El trabajo de animación es formidable y prosigue, mejorándola, una faena similar emprendida ya en El fantástico señor zorro
(Anderson, 2009). Se trata del manejo alternado de títeres con rostro
humano y títeres caninos de peluche dotados de una gama muy fina y
variada de expresiones faciales. Del cine de catástrofe con tintes de
serie negra, Anderson transita con soltura y gracia a una fantasía
romántica de corte hollywoodense donde lo mismo hay el atribulado
rescate de una mascota extraviada (La noche de las narices frías, Geronimi/Luske, 1961) que el sometimiento amoroso de Chief, rebelde perro callejero, a una irresistible mascota femenina, todo en el tono de La dama y el vagabundo (Geronimi/ Luske/ Jackson, 1955). La versión original del filme tiene como atractivo adicional las voces de Bryan Cranston (Chief), Edward Norton (Rex), Jeff Goldblum (Duke), Liv Schreiber (Spots), Bob Balaban (King) y Scarlett Johansson (Nutmeg), cuyo desempeño es notable. Un atractivo más es la pista sonora del francés Alexander Desplat (El Gran Hotel Budapest, del mismo Anderson, y La forma del agua, de Guillermo del Toro).

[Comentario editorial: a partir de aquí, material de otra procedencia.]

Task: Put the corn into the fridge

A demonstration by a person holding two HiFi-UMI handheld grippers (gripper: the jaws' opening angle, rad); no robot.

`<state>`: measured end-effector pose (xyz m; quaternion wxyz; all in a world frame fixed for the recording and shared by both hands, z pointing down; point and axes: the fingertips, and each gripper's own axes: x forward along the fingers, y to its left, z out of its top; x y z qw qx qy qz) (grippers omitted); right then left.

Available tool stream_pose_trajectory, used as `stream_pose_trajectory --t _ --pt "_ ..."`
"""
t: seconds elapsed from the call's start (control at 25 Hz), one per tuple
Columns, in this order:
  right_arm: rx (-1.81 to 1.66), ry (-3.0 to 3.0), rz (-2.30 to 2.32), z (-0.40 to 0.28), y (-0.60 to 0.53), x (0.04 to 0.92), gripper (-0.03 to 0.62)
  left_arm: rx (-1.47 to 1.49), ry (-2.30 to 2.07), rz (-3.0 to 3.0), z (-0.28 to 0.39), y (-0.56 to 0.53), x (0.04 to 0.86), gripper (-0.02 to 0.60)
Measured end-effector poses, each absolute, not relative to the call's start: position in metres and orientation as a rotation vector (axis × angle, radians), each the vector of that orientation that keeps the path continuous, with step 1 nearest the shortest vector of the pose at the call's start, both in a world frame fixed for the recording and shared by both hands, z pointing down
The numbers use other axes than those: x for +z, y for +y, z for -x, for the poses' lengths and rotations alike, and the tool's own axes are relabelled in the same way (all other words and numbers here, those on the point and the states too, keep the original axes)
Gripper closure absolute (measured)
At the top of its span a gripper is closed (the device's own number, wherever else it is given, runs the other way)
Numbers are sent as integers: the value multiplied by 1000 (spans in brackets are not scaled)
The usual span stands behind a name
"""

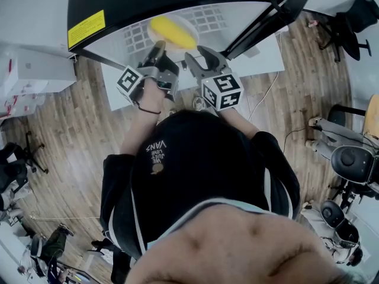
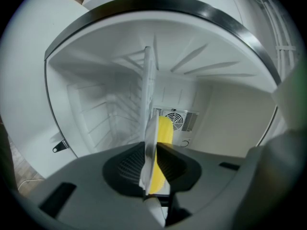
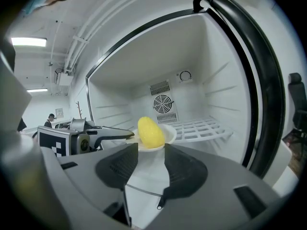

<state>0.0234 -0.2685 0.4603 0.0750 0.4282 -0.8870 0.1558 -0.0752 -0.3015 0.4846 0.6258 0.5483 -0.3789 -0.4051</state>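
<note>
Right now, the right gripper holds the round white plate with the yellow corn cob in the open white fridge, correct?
No, the left gripper holds it: the left gripper view shows its jaws shut on the round white plate, yellow corn cob aboard, in the open white fridge. The right gripper is open.

Corn (image 2: 165, 130) perhaps half hidden behind plate (image 2: 150, 123)

Corn (image 3: 150, 132): bright yellow, on white plate (image 3: 171, 133) just ahead of right gripper (image 3: 151, 152), grey w/ black ribbed pads. Left gripper (image 2: 154, 150): same grey/black. Fridge (image 3: 216, 80): white inside, black rim. Marker cube (image 1: 222, 92): b/w squares.
</note>
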Motion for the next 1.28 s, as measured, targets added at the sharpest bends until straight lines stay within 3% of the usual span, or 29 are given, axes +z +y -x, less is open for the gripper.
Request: stream_pose_trajectory --t 1.28 --pt "472 -2679 -1229 -16 -310 463 419 -1000 -897 -1205 82 -297 487 526"
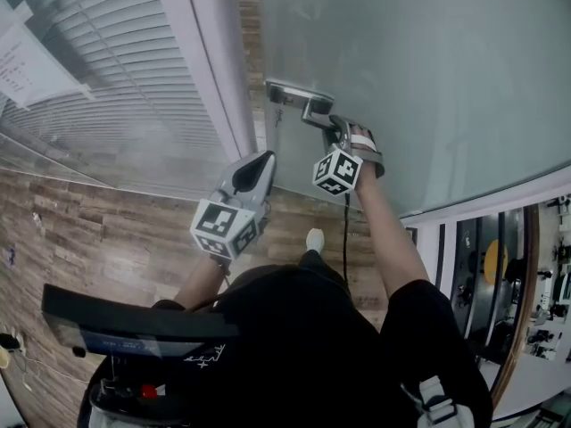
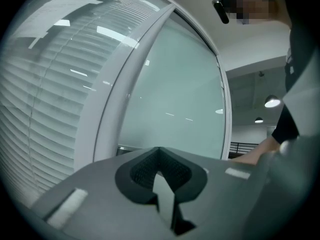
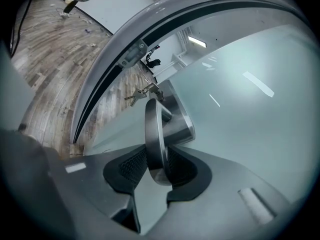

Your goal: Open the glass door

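Clamping the handle (image 3: 152,129) of the glass door (image 1: 428,78), the right gripper (image 3: 156,156) has it at twelve o'clock; the left gripper (image 2: 160,151), jaws together, hangs at the handle's seven o'clock.

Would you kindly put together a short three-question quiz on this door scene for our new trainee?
1. True or false: the left gripper grips the door handle.
2. What stands between the fingers of the right gripper? A) a cable B) the door handle C) a blind slat
3. In the right gripper view, what small things hang just beyond the handle on the glass door?
Key: 1 false, its fingers are together on nothing. 2 B. 3 keys.
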A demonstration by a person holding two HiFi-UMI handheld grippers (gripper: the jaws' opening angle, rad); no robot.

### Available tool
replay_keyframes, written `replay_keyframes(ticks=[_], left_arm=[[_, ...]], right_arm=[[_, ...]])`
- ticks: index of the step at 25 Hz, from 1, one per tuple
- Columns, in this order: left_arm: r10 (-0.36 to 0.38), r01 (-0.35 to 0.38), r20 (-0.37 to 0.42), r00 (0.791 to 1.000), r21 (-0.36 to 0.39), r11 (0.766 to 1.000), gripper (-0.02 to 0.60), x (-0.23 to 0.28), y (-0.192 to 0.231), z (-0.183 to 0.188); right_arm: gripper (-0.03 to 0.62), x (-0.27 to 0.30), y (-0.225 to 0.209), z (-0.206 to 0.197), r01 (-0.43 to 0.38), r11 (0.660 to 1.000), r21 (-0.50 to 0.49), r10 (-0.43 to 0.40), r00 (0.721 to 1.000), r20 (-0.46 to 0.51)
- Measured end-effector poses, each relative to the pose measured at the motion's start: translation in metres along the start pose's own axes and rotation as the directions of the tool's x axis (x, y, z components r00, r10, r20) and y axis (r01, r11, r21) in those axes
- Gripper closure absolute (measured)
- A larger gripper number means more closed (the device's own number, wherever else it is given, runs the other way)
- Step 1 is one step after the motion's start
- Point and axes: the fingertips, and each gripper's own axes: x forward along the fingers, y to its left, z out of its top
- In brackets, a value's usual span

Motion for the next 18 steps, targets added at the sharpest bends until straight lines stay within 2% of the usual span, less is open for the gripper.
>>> replay_keyframes(ticks=[12,18], left_arm=[[0.046,-0.047,0.010,0.999,0.035,0.998,0.581,0.094,-0.008,0.007],[0.089,-0.090,0.021,0.996,0.034,0.995,0.581,0.119,-0.005,0.017]], right_arm=[[0.484,0.040,-0.023,0.001,-0.076,0.996,-0.048,0.082,0.986,0.142],[0.488,0.047,-0.033,0.014,-0.048,0.992,-0.121,0.073,0.975,0.211]])
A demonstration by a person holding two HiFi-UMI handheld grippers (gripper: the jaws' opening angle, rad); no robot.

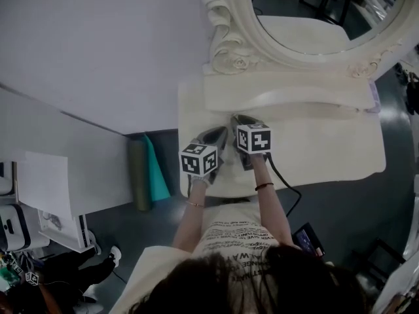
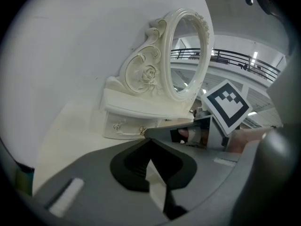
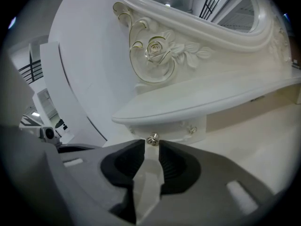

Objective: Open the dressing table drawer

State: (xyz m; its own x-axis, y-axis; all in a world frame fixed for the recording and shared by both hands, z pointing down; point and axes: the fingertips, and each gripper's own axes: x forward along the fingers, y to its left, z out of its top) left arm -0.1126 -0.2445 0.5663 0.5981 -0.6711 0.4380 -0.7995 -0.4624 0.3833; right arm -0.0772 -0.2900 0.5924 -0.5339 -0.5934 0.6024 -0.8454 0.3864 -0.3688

A los admiradores del cine de Wes Anderson sorprenderá tal vez el
aparente abandono de sus viejas tramas estrafalarias y absurdas en
beneficio de una fábula romántica más inofensiva y amable. En realidad,
el realizador estadunidense ha mostrado a lo largo de toda su carrera
ser tan camaleónico e imprevisible como muchos de sus personajes. Isla de perros
demuestra generosamente que un cine de entretenimiento no está ligado
de manera inevitable a las fórmulas gastadas de los superhéroes o a las
comedias románticas de malicia muy pudorosa. Wes Anderson mantiene
intacta su capacidad de asombro y la vuelve contagiosa y disfrutable.
¿Sería mucho desear que en un futuro él adaptara, muy a su manera, la
novela de George Orwell Rebelión en la granja (Animal Farm, 1945)? Se puede desde ahora anticipar el deleite.
Se exhibe en salas comerciales y en la Cineteca Nacional.